Task directions ▸ All of the data that follows is to be printed exactly, without pictures.

[Start of section]

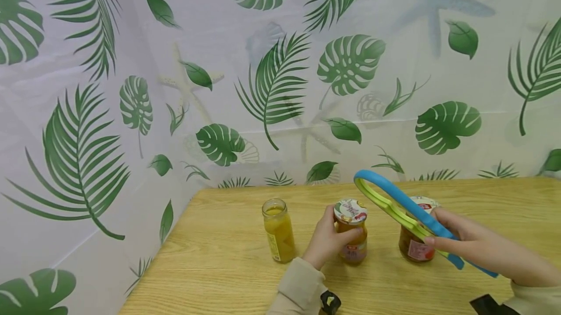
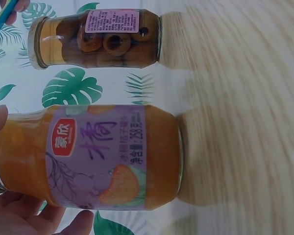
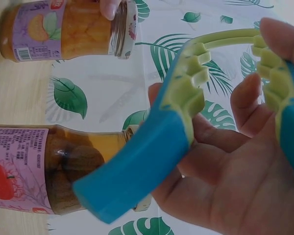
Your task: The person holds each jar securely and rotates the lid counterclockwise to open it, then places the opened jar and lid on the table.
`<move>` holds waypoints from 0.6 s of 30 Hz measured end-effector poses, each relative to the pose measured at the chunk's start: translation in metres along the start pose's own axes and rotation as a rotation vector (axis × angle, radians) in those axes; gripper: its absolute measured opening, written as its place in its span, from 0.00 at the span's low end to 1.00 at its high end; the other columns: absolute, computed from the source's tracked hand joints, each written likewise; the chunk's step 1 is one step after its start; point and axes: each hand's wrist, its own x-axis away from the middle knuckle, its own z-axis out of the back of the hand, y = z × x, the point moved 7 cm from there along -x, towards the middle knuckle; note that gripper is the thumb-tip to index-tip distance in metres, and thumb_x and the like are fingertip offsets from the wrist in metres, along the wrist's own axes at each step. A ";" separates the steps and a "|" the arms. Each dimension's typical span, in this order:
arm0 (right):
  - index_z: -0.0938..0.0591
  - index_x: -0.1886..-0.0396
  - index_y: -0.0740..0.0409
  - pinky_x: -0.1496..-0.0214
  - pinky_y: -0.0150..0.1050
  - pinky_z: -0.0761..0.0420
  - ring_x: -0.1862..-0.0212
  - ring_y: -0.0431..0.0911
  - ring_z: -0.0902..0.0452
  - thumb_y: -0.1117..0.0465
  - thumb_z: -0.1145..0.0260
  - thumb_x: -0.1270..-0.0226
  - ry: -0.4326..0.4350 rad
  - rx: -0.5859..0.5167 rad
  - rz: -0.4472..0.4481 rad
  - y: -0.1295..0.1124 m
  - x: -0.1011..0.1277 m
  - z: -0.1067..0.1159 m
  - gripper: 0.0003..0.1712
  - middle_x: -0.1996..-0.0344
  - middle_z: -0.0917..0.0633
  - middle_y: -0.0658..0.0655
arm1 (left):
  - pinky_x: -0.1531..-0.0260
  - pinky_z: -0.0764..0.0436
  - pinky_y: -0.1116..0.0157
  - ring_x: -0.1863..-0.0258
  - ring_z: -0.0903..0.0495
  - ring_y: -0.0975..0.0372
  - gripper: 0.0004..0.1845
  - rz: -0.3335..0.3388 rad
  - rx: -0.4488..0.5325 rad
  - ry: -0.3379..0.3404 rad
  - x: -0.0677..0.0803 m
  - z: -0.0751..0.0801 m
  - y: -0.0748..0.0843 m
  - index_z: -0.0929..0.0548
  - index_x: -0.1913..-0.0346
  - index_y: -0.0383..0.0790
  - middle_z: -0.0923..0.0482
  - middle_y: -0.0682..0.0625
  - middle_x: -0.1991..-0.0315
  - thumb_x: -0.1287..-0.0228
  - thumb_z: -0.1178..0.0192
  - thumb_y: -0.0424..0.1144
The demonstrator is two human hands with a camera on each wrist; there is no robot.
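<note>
Left fingers (image 1: 329, 213) round orange jar (image 1: 354, 252); right fingers (image 1: 444, 217) hold blue-green tool (image 1: 414, 209).

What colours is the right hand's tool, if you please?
Blue outside, yellow-green inside; the tool shows best in the right wrist view.

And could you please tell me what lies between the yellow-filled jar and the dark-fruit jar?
In the head view, the orange-filled jar and the left hand gripping it lie between them.
</note>
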 end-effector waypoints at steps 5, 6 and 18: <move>0.37 0.63 0.62 0.77 0.37 0.36 0.69 0.45 0.35 0.61 0.50 0.32 -0.003 -0.020 0.004 -0.001 0.001 0.000 0.09 0.71 0.32 0.58 | 0.49 0.33 0.61 0.50 0.30 0.61 0.25 0.001 -0.010 0.009 0.000 0.001 0.000 0.33 0.49 0.42 0.28 0.54 0.53 0.49 0.35 0.38; 0.37 0.63 0.63 0.77 0.37 0.36 0.70 0.45 0.35 0.61 0.50 0.32 -0.004 -0.025 0.011 -0.001 0.001 0.000 0.08 0.72 0.32 0.58 | 0.49 0.33 0.60 0.50 0.30 0.60 0.25 0.002 -0.016 0.014 0.000 0.002 -0.001 0.33 0.49 0.42 0.28 0.54 0.53 0.50 0.35 0.38; 0.36 0.63 0.63 0.76 0.38 0.35 0.68 0.45 0.34 0.64 0.50 0.32 -0.014 -0.050 0.066 -0.003 0.003 0.001 0.06 0.70 0.30 0.60 | 0.49 0.32 0.59 0.52 0.29 0.63 0.28 0.048 -0.110 0.025 0.004 0.011 -0.004 0.29 0.49 0.47 0.28 0.59 0.56 0.54 0.31 0.44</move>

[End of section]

Exercise response ▸
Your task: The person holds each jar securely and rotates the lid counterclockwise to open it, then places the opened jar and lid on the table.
`<move>` holds waypoints from 0.6 s of 30 Hz measured end-effector poses, each relative to the pose measured at the chunk's start: translation in metres along the start pose's own axes and rotation as a rotation vector (axis × angle, radians) in those axes; gripper: its absolute measured opening, written as its place in its span, from 0.00 at the span's low end to 1.00 at its high end; the other columns: absolute, computed from the source's tracked hand joints, each written likewise; the chunk's step 1 is one step after its start; point and axes: each hand's wrist, its own x-axis away from the middle knuckle, its own z-axis out of the back of the hand, y = z × x, the point moved 7 cm from there along -x, towards the middle knuckle; note that gripper is the thumb-tip to index-tip distance in metres, and thumb_x and the like are fingertip offsets from the wrist in metres, along the wrist's own axes at each step. A ";" separates the steps and a "|" the arms. Each dimension's typical span, in this order:
arm0 (right):
  - index_z: -0.0938..0.0591
  - index_x: -0.1886..-0.0396
  - index_y: -0.0740..0.0409
  - pinky_x: -0.1496..-0.0214
  - pinky_y: -0.0150..0.1050
  - pinky_z: -0.0761..0.0420
  - ring_x: -0.1862..-0.0212
  - ring_y: -0.0431..0.0911
  - ring_z: -0.0902..0.0452
  - thumb_y: -0.1117..0.0465
  - thumb_z: -0.1145..0.0260
  - thumb_x: -0.1270..-0.0226
  - ry: -0.4326..0.4350 rad
  - rx: -0.5859..0.5167 rad
  - rz: -0.4472..0.4481 rad
  - y: -0.1295..0.1124 m
  - x: -0.1011..0.1277 m
  - z: -0.1067..0.1159 m
  - gripper: 0.0003..0.1712
  - middle_x: -0.1996..-0.0344
  - middle_z: -0.0917..0.0633
  - middle_y: -0.0658..0.0655
arm1 (left):
  - pinky_x: -0.1531..-0.0260
  - pinky_z: -0.0764..0.0436
  - pinky_y: -0.1116..0.0157
  - ring_x: -0.1863..-0.0258
  - ring_z: -0.0903..0.0495
  - ring_y: -0.0975..0.0372
  - gripper: 0.0004..0.1845
  - rz: -0.3335..0.3388 rad
  - rx: -0.4488..0.5325 rad
  - ry: -0.3379..0.3404 rad
  - x: -0.0677..0.0803 m
  - z: -0.0751..0.0801 m
  - y: -0.0748..0.0843 m
  - index_z: -0.0929..0.0548
  - index_x: -0.1913..-0.0346
  - index_y: -0.0383..0.0790
  - middle_z: -0.0923..0.0482
  - middle_y: -0.0682..0.0625
  - middle_x: -0.1991..-0.0315
  - thumb_x: -0.1287..-0.0228
  - thumb_z: -0.1178..0.0192
  - thumb_y: -0.0424..0.1144
The demonstrator is two human hands with a camera on each wrist; there is no robot.
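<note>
Left fingers (image 1: 329, 213) round orange jar (image 1: 354, 252); right fingers (image 1: 444, 217) hold blue-green tool (image 1: 414, 209).

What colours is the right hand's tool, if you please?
Blue outside, yellow-green inside; the tool shows best in the right wrist view.

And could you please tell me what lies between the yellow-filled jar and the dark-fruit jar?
In the head view, the orange-filled jar and the left hand gripping it lie between them.
</note>
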 end-effector waypoints at steps 5, 6 and 18: <move>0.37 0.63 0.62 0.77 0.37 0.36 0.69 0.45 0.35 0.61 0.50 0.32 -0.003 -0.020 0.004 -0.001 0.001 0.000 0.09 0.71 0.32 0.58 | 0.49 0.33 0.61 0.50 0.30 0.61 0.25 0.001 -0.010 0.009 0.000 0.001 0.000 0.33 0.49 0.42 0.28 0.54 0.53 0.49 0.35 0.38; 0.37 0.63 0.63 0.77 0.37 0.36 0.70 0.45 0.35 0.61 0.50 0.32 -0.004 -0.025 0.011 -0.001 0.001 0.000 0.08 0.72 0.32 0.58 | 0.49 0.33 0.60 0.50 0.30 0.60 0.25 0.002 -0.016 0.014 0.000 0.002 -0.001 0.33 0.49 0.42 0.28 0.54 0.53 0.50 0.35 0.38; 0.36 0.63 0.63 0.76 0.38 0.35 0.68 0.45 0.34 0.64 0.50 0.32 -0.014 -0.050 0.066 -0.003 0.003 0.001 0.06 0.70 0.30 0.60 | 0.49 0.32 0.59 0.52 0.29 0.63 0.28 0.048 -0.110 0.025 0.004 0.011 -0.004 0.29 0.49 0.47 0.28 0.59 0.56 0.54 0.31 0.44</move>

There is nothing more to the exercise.